What Thomas Cole Would Do” is a painting of a figure standing on a small hill, pissing. His piss stream continues down the hill, across a short field and onto a parking lot. The piss stream has pooled between the white lines of the parking lot. Although you can’t tell from the painting, the parking lot is completely level, which makes the way the piss has pooled inexplicable and exciting. Thomas Cole was an American landscape painter who lived in the first half of the 19th century. I assume that he spent a lot of time outdoors, and I suspect that when he had to pee he would not hesitate to defile the landscape with his urine, which is why this painting is called “What Thomas Cole Would Do.



QL: Your practice is interesting, can you explain how you use plastic squeeze bottles to create the work?
AC: I put paint in plastic bottles and squeeze it out of them. This allows me to make a lot of lines very quickly, more like drawing with a pen than painting with a brush.

QL: Is this practice consistent in your body of work or do you experiment with each new series?
AC: I experiment with different techniques, but all I really want is to use materials that mirror the way I think. Like most people, I think both fast and slow. Fast thinking comes from self assured confidence and slow thinking comes from analytical self doubt. I wanted these paintings to be both self assured and self doubtful.

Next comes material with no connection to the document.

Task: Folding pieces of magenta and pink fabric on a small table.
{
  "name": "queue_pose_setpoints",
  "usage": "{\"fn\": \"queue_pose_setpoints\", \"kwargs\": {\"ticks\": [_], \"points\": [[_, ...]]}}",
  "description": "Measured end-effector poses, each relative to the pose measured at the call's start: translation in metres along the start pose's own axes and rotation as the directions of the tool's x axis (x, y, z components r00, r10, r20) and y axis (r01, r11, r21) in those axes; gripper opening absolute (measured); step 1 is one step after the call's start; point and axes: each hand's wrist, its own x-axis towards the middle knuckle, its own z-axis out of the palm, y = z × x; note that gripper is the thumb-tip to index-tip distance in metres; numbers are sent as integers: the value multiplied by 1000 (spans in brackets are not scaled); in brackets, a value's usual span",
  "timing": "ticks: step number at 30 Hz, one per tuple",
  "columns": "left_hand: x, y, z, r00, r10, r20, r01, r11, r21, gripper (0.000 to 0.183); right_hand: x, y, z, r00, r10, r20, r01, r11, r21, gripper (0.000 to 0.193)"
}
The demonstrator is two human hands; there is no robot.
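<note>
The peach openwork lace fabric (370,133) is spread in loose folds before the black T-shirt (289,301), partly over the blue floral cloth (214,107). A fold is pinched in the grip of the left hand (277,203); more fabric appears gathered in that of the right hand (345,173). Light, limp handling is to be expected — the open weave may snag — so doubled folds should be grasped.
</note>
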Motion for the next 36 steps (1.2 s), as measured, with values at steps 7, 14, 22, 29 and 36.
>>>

I made all of my marks very fast, but I made so many different fast marks that the image materialized slowly. If you go close to the painting and just look at one single mark you can see that it is a very confident painting. If you step back and take in the whole image at once, you can’t help but notice it is a very doubtful painting. Moving between assurance and self doubt is analogous to moving between a position of safety and a position of strangeness, which is the meaning of the show.


Nest Egg.

A Tale As Old As Time.

HouseWarming HouseCooling.

Four Holes.

Your Head Is An Empty Shell, Your Body Is An Empty Tube.


Andy Cahill’s Home will be on view Oct 14 through Nov 12, 2017 at Safe Gallery 1004 Metropolitan Ave, Brooklyn, NY.